High Availability Clustering

With Oracle Linux instances running on Oracle Cloud Infrastructure (OCI), you can create high availability (HA) clusters that deliver continuous access to applications and services running across multiple nodes. HA clustering minimizes downtime and provides continuous service if and when system components fail.

You can create HA clusters with OCI instances by installing and using Pacemaker, an open source high availability resource manager, and Corosync, an open source cluster engine. For more information about HA clustering and the Pacemaker and Corosync technologies, see Oracle Linux 9 Setting Up High Availability Clustering and Oracle Linux 8 Setting Up High Availability Clustering.

Prerequisite

Before you begin, configure a shared storage device to be accessible from all nodes that you want in the HA cluster. A shared storage device is needed for cluster service and application messaging, and for cluster SBD fencing. For more information about setting up a shared storage device, see Oracle Linux 9 Managing Shared File Systems and Oracle Linux 8 Managing Shared File Systems.

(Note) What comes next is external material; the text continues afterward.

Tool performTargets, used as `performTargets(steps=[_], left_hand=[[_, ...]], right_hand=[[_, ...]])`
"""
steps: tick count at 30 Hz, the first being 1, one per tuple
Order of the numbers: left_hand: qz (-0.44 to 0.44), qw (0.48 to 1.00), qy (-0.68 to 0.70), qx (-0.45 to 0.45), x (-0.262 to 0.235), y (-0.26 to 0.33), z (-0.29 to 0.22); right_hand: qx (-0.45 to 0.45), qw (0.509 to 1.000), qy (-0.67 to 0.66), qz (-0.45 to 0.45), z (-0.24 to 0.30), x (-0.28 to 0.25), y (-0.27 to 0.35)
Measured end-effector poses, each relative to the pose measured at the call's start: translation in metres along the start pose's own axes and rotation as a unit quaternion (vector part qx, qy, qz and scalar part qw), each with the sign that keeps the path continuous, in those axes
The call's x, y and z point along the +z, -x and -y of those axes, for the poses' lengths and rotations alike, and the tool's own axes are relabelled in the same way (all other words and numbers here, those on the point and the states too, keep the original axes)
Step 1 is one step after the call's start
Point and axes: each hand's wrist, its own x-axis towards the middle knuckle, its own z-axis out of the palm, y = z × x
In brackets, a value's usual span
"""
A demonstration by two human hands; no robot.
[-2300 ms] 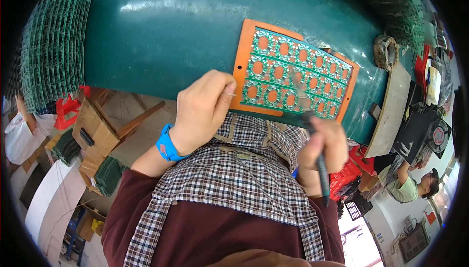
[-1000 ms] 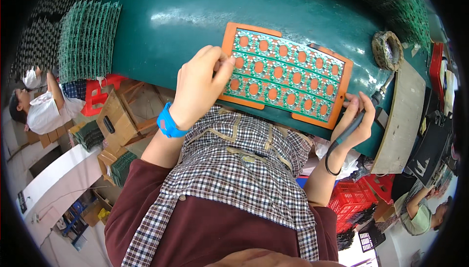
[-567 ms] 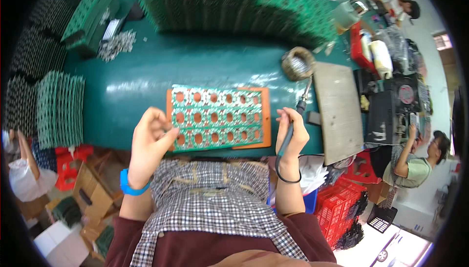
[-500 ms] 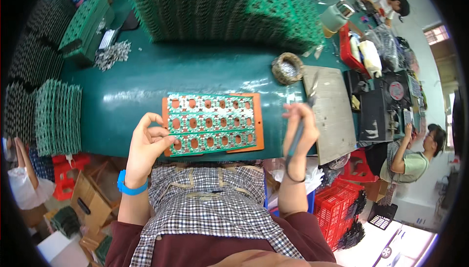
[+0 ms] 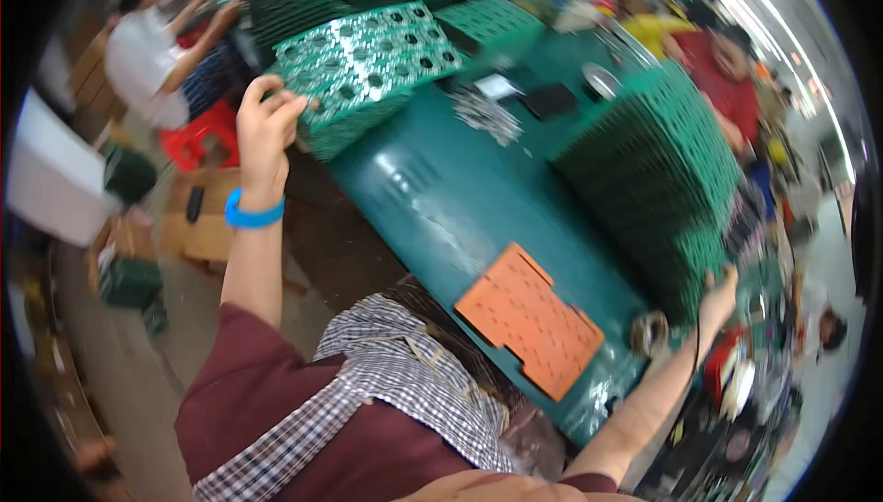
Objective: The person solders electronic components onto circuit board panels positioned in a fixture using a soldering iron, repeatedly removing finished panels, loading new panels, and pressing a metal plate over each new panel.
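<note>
My left hand (image 5: 269, 120) pinches the near-left corner of a green circuit board panel (image 5: 368, 53), which has rows of round holes. The panel lies over a stack of similar boards (image 5: 345, 132) at the table's left end; whether it fully rests there cannot be told. At the right, my right hand (image 5: 717, 302) is at the near end of a tall stack of green circuit boards (image 5: 644, 157). Its fingers are blurred and partly hidden against the stack. An orange fixture plate (image 5: 529, 318) with small holes and notched edges lies bare between my arms.
Thin metal parts (image 5: 487, 116) lie in a pile on the green table (image 5: 432, 189), near a black flat item (image 5: 550, 101). A round tape-wrapped holder (image 5: 649, 333) stands near my right forearm. Co-workers sit at the far left and far right; a red stool (image 5: 202, 139) stands at left.
The circuit board panel has left the orange plate and moved left in my left hand. My right hand has reached to the tall stack; the dark pen-like tool it held no longer shows. The view has turned.
</note>
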Motion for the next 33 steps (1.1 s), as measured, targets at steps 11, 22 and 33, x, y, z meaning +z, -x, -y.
performTargets(steps=[11, 22, 33], left_hand=[[-0.13, 0.989, 0.031, -0.06, -0.044, -0.046, 0.034], [-0.107, 0.992, -0.013, -0.063, -0.07, -0.061, 0.075], [-0.097, 0.995, -0.019, -0.025, -0.075, -0.054, 0.076]], right_hand=[[0.038, 0.999, -0.014, 0.014, -0.019, 0.01, -0.001], [0.323, 0.823, -0.462, -0.07, -0.013, 0.016, -0.007], [0.259, 0.9, -0.349, -0.026, -0.003, 0.001, 0.001]])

Setting Up High Availability Clustering With OCI Instances

To set up high availability clustering with OCI instances:

  1. Install the Pacemaker software
  2. Create an HA cluster
  3. Configure fencing

For a tutorial on how to set up a highly available Network File System (NFS) service for OCI instances, see Create a Highly Available NFS Service with Gluster and Oracle Linux.

Installing Pacemaker

To create a high availability (HA) cluster with Oracle Cloud Infrastructure (OCI) instances, you must first install the Pacemaker and Corosync packages on each instance, or node, that you want in the cluster. You can then configure each cluster node, and ensure that the Pacemaker service automatically starts and runs on each node at boot time.

Note

OCI instance, node, and cluster node are used interchangeably with HA clustering for OCI.

Best Practice

For each OCI instance that you want in the cluster, open a terminal window and connect to the instance.

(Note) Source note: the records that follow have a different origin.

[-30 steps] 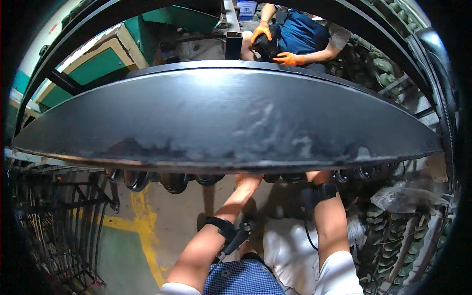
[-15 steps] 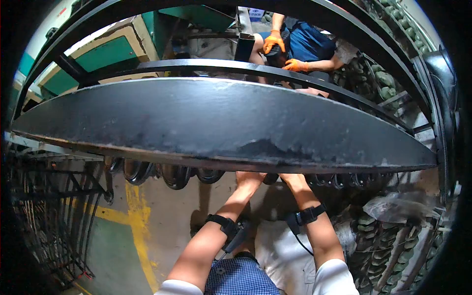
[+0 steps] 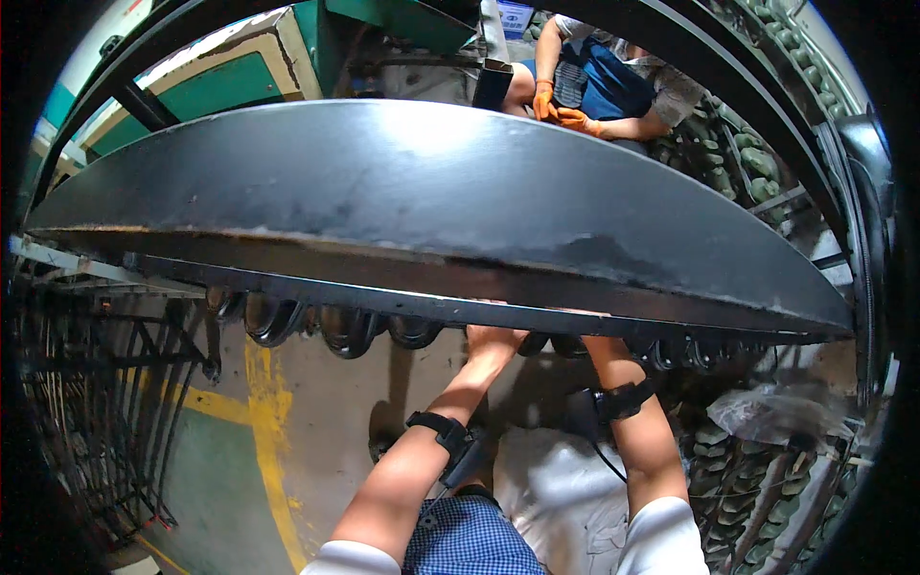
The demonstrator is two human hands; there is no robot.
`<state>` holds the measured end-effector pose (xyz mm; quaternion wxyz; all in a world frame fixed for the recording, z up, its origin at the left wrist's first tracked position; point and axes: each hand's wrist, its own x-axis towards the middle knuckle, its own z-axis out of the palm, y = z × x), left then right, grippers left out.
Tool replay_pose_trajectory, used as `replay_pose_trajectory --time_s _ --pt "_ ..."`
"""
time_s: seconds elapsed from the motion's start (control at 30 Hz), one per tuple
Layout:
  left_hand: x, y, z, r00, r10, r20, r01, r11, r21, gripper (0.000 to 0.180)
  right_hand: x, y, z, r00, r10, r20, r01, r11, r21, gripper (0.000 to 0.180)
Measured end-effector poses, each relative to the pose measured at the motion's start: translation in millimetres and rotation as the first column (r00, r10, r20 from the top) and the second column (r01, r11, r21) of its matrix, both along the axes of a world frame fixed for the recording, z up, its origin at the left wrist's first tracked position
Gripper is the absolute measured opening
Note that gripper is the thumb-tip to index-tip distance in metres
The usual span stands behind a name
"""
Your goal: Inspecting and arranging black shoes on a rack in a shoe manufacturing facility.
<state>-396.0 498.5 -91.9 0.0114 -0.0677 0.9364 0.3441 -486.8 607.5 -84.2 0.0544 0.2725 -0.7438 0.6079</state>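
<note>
My left hand (image 3: 494, 341) and my right hand (image 3: 602, 349) reach in under a wide dark metal shelf (image 3: 402, 182) of a black rack. Only the wrists and the backs near them show; the shelf's front edge hides the fingers, so whether either hand holds something cannot be seen. Between the two wrists sits a dark rounded thing (image 3: 551, 345). To the left of my left hand, glossy black rounded objects like shoe toes (image 3: 347, 331) jut out in a row below the edge. Smaller shiny black ones (image 3: 661, 355) continue to the right of my right hand.
Beyond the shelf, a person with orange gloves (image 3: 565, 115) sits holding a dark sole-like piece (image 3: 569, 84). Green-and-cream cabinet panels (image 3: 220, 91) stand far left. Black metal frames (image 3: 125, 383) are at left, racks of green-grey objects (image 3: 757, 498) at right. A pale sack (image 3: 556, 489) lies below.
The shelf appears tilted, with more of its underside edge showing. My right forearm has shifted right, and the left slightly. The other person's gloved hands have come together.
</note>
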Motion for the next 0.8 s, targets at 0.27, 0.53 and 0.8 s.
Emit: replay_pose_trajectory --time_s 0.27,0.53,0.8 --pt "-4 20 5 0.978 0.109 -0.178 -0.091 0.990 0.108 0.075 29 47 22 0.984 -0.177 0.017 0.112 0.689 0.716 0.026" --pt "-3 6 15 0.985 0.119 -0.128 -0.109 0.991 0.079 0.090 36 22 43 0.935 -0.351 -0.044 0.325 0.805 0.497 0.036" --pt "2 -2 13 0.977 0.132 -0.167 -0.123 0.991 0.060 0.090 27 5 88 0.829 -0.417 0.371 0.122 0.784 0.609 0.019"
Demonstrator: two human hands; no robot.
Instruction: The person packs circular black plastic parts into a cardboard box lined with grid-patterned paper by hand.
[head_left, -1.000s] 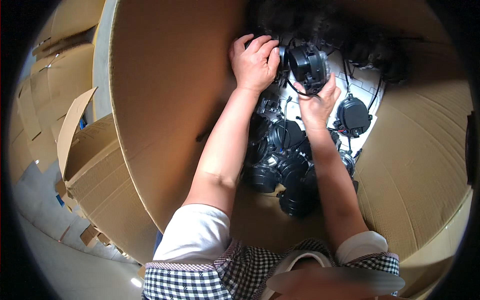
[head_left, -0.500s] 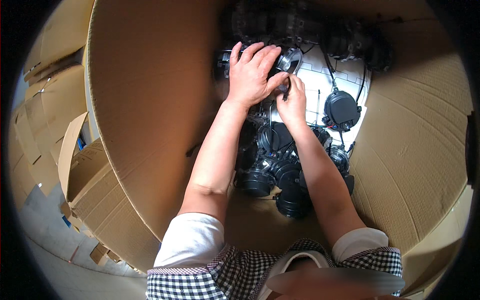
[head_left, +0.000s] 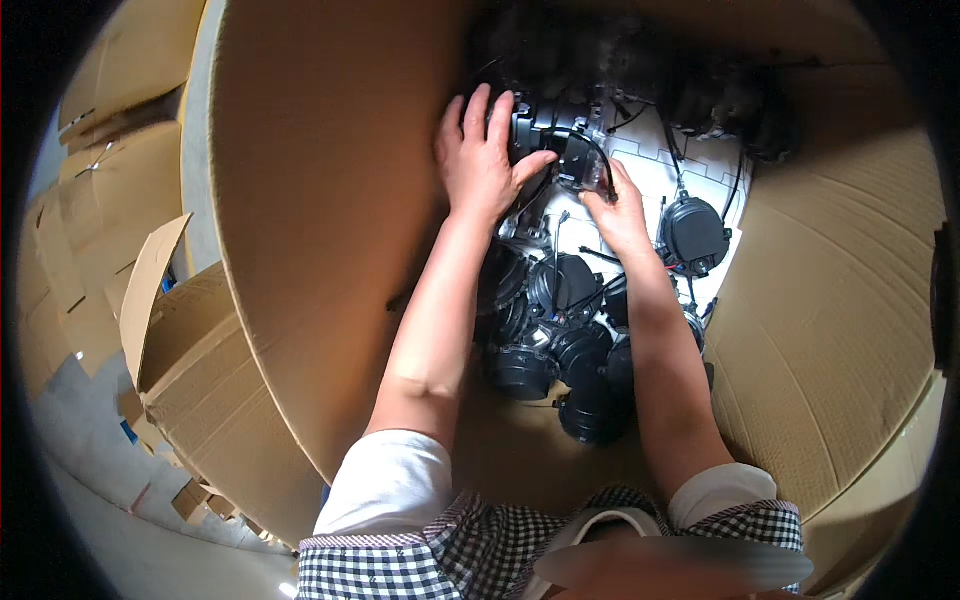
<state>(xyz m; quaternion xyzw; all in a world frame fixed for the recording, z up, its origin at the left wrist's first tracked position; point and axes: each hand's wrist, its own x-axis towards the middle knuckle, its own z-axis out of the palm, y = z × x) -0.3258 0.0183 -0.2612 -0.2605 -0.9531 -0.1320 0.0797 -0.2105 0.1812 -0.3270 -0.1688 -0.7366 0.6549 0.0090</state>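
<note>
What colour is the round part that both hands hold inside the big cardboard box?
The round part is black, with a clear piece at its right end; the head view shows it.

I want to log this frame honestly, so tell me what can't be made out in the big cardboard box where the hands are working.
Head view, the only one:
- Black part in both hands: its underside is hidden by the left hand and right hand.
- Far end of the box: dark parts there lie in shadow, shapes unclear.
- Pile of black parts: partly covered by both forearms.
- Box floor: mostly buried.

Both hands on black lamp unit (head_left: 560, 140) – L hand (head_left: 482, 160), R hand (head_left: 620, 215), in cardboard box (head_left: 330, 220)
</note>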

For example, if you want two OCI instances to be nodes in the cluster, open two terminal windows, and connect to each instance using ssh:
ssh instance-IP-address

Having a terminal window open for each node prevents the need to repeatedly log in and out of the nodes when configuring the HA cluster.

Installing Pacemaker and Corosync

To install the Pacemaker and Corosync packages and configure the HA cluster nodes:

  1. Complete the prerequisite in High Availability Clustering.
  2. Enable the repository on the Oracle Linux yum server where the Pacemaker and Corosync packages reside.

    Oracle Linux 9:

    sudo dnf config-manager --enable ol9_addons

    Oracle Linux 8:

    sudo dnf config-manager --enable ol8_addons
  3. On each node, install the Pacemaker pcs command shell, software packages, and all available resource and fence agents:

    sudo dnf install pcs pacemaker resource-agents fence-agents-sbd
  4. Configure the firewall so that the service components can communicate across the network:

    sudo firewall-cmd --permanent --add-service=high-availability
  5. On each node, set a password for the hacluster user:

    sudo passwd hacluster
  6. On each node, set the pcsd service to run and start at boot:

    sudo systemctl enable --now pcsd.service
  7. Create an HA cluster using the nodes you have configured. See Creating an HA Cluster.

Creating an HA Cluster

With the Pacemaker and Corosync software, you can create a high availability (HA) cluster with Linux instances running on Oracle Cloud Infrastructure (OCI).

To create an HA cluster:

  1. Install the Pacemaker and Corosync software packages on each node you want in the cluster. See Installing Pacemaker.
  2. From one of the nodes, authenticate the pcs cluster configuration tool for the hacluster user of each cluster node.

    For example, if you want two nodes to make up the HA cluster, run the following command from one of the cluster nodes:

    sudo pcs host auth node1-resolvable-hostname node2-resolvable-hostname -u hacluster
  3. When prompted, enter the password that you defined in Step 5 for the hacluster user on each node.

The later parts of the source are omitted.